1 month ago
Why My Baby is Wearing a Helmet and Progress After One Month
Kate has been wearing her helmet for exactly one month, and I cannot believe the progress we’ve seen in such a short time. We noticed a flat spot at around three months. At first, our pediatrician wanted to keep an eye on it and started to see some improvement, so we waited. Over the next month or two, it wasn’t looking too great and at her six month appointment, our pediatrician suggested getting a free evaluation (we went to Cranial Technologies).
It should be noted that Kate is perfectly happy and healthy – this choice was entirely cosmetic and recommended by our pediatrician and ultimately, by a specialist. I definitely thought about whether or not we needed to do it and decided that since it’s such an easy fix and she’s too young to decide for herself, that we should just take the advice of the people who do this all day long. Some babies need PT and have muscular issues, but that’s not the case for her. It’s entirely cosmetic.
I am obviously not an expert so you’ll want to talk to your doctor, but I want to share what the process looked like for us.
Since she is healthy, we weren’t worried, but I was a little (ok, very) anxious about nighttime sleep. I’m happy to report that it really hasn’t been a big deal at all. I started her off wearing for a few hours at a time the first two days, then for a nap, and then overnight.
A week after the evaluation, I took Kate for her helmet imaging. The technician put a stocking (she could see and breathe) over her head and breezy Kate smiled through the whole thing. Bless her breezy, happy little soul.

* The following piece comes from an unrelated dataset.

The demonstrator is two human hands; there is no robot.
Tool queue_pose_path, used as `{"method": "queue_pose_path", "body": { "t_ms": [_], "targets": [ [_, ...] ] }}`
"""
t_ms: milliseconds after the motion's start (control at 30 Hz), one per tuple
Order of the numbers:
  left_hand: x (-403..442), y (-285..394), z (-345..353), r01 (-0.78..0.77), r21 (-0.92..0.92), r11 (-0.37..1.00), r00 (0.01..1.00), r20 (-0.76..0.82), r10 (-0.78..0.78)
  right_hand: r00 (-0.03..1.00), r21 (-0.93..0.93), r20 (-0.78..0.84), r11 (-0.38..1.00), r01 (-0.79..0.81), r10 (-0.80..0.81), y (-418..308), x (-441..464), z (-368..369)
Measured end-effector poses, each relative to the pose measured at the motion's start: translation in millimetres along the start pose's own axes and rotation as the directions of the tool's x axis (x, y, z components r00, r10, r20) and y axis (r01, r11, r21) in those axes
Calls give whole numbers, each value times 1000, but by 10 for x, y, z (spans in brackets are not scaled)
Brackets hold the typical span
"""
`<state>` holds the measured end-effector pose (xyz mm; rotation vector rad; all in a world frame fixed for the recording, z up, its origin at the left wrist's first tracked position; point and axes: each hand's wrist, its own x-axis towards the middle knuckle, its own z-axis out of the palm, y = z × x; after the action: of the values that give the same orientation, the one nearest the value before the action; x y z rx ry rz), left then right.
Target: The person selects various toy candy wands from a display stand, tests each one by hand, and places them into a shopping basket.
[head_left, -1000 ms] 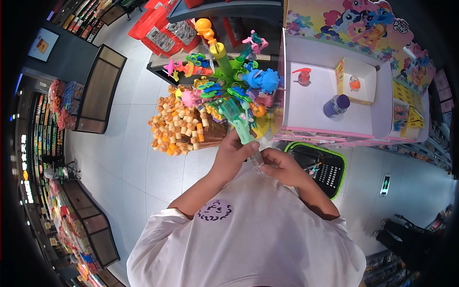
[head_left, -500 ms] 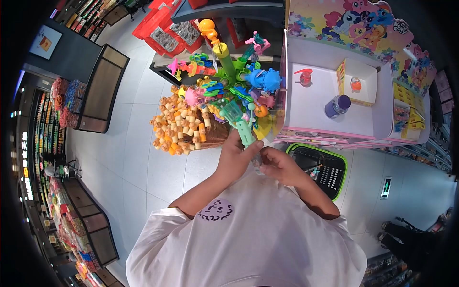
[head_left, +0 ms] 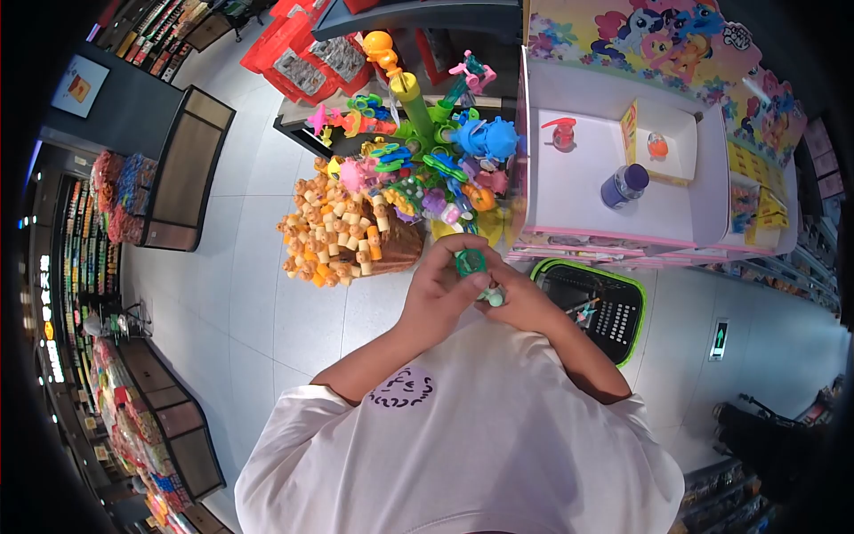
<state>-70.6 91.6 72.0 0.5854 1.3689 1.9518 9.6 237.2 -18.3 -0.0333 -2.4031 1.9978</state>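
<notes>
Head view shows the green toy (head_left: 471,261), stretched toward the toy rack (head_left: 414,105) moments ago, now turned before the chest, so its boxy end faces the wearer. The left hand (head_left: 436,289) curls round it; the right hand (head_left: 520,301) is against it (fingertips hidden, grip unclear).

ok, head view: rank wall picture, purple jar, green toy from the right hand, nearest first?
From the right hand:
1. Green toy, right at the hands
2. Purple jar, ahead and right
3. Wall picture, far left
</notes>
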Motion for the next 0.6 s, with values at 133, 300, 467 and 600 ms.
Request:
{"method": "queue_pose_path", "body": {
  "t_ms": [133, 300, 467, 600],
  "targets": [
    [-22, -69, -31, -27, 175, 984, 999, 44, 20, 999, -175, -39, 985, 6, -13, 1, -33, -28],
    [-6, -58, 7, -88, 235, 968, 993, 96, 67, 987, -92, -159, 995, -24, 9, -51, -27, -32],
    [40, -100, 32, -141, 242, 960, 989, 83, 125, 976, -69, -199, 993, -100, 85, 116, -1, -41],
    [59, -91, 89, -214, 146, 966, 976, 1, 216, 966, -55, -235, 991, -120, 104, 169, 28, -27]
  ]
}}
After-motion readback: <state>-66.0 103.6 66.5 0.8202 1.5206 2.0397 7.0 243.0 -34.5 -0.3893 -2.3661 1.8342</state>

A week or two later, we went back in for her fitting. They put the helmet on, made an adjustment or two, and we were off. Initially, it’s advised to look for red spots after a few hours and she had them, so I was too nervous to let her sleep in it. We went back in for one more adjustment and had zero issues from that point on. The first night in her helmet, it took maybe 15 minutes to fall back asleep and she’s been fine sense.
The helmet should stay on 23 hours a day. It is recommended to take it off for an hour during bath time. At that point, we clean it with 70% isopropyl alcohol and do our best to make Kate’s head not smell like a foot (sorry Kate). My friends warned me about the smell but my god. It smells like a men’s locker room – so, so offensive.
We have fitting/adjustment appointments every two weeks, and those take about 20 minutes. Again, easy.
I ordered her name sticker from this etsy shop. She’s working on a custom vinyl sticker (no white background) for us.
Here’s a photo taken right before she got her helmet, and exactly one month later. The progress is pretty incredible, isn’t it?
And to answer some of your questions
does she overheat?
it’s still pretty cool here, but she does sweat at night. I keep a dyson cooling fan (pricey but I have one in our room and love it – it works as a heater or mini AC) in her room and make sure the temp doesn’t go above 68-69. She loves her weighted sleep sack and I didn’t want to take that away from her with the addition of the helmet, but worried she’d get too hot.
is this developmental or cosmetic?
In Kate’s case it is 100% cosmetic. Sometimes, babies have muscular issues, like only sleeping on one side or not being able to turn their heads. Some need PT.
How did you make the decision to move forward?
Our pediatrician recommended it. If Cranial Technologies had been on the fence I don’t know that we would have done it, but they said she needed it and showed us why. We are not experts and they are, so we did what the experts told us to do.
When did you realize it wasn’t going to self-correct?
We probably could have had her evaluated early but it didn’t feel urgent and our pediatrician said we could wait, so we did. I just listened to our doctor.
Was it obvious that she needed a helmet?
Probably? It wasn’t great but at one point looked better, and we know she’ll have hair eventually. No one wore cranial helmets when we were babies and it felt like another thing to deal with. But yes, once she hit 7 months, it seemed obvious.